The hanging basket that quits in July almost always has the wrong plant in it.

A basket bought in May full of pansies, ivy, or fuchsia will look beautiful for six weeks and then collapse the first time the temperature hits ninety. Hanging baskets that bloom from May to October in full sun are a different category of plant — they want heat, they tolerate dry spells, and they bloom hardest when most other flowers slow down.

These eight plants all bloom continuously in full sun (six hours or more) through August and into September. Most are annuals in zones 5-7 and tender perennials south of zone 8. All of them tolerate the kind of porch and patio heat that kills standard hanging-basket flowers by July.

1. Wave or Supertunia Petunias

Standard petunias from the grocery store are not the same plant as Wave or Supertunia petunias from a real garden center.

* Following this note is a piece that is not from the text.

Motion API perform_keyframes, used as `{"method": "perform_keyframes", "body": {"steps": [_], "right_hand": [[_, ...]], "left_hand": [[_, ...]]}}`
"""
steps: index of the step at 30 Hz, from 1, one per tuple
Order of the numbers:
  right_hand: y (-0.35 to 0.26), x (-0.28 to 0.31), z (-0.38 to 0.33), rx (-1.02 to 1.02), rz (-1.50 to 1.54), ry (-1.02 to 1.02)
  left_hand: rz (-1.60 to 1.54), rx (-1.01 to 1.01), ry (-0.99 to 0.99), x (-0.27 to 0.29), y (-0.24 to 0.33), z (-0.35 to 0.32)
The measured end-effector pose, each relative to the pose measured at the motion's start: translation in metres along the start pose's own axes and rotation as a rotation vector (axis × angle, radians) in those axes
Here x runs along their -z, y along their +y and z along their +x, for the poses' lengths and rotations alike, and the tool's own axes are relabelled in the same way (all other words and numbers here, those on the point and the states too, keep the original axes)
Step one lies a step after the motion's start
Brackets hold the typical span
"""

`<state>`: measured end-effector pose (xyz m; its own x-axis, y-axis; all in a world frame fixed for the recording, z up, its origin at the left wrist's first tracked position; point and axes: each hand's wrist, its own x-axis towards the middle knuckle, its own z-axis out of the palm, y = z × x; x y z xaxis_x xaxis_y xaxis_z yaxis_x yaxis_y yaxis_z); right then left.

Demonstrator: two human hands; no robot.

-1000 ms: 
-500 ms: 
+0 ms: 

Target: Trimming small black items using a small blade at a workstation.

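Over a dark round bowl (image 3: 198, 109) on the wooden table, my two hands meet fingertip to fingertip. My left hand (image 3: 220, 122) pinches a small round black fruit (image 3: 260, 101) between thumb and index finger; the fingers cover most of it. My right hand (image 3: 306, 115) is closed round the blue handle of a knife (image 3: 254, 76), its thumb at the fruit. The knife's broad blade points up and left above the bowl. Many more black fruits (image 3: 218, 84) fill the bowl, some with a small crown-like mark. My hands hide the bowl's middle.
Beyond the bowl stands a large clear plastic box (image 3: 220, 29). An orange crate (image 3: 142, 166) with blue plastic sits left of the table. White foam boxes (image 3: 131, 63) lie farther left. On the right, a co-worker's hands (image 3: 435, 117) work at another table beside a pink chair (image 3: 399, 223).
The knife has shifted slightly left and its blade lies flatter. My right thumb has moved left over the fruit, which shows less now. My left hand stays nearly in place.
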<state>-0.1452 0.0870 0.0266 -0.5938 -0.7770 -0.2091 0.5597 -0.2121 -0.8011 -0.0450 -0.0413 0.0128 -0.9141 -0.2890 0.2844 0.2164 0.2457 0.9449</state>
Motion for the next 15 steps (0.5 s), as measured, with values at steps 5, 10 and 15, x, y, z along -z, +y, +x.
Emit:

Wave petunias (the brand-name spreading petunia) and Supertunias (Proven Winners’ line) are bred to keep blooming through heat without deadheading. A standard petunia needs the spent flowers pinched off every three days to keep producing. A Wave or Supertunia self-cleans — the old flowers drop on their own and the plant keeps making new ones.

Pick a hanging basket already planted with at least three Wave or Supertunia plants. Water deeply when the top inch of soil is dry. Feed once a week with a liquid fertilizer at half strength. In full sun and warm temperatures, expect blooms continuously from late May through first frost.

Colors: Easy Wave Red, Easy Wave Yellow, Supertunia Vista Bubblegum (the pink-purple that wins every “best summer petunia” list).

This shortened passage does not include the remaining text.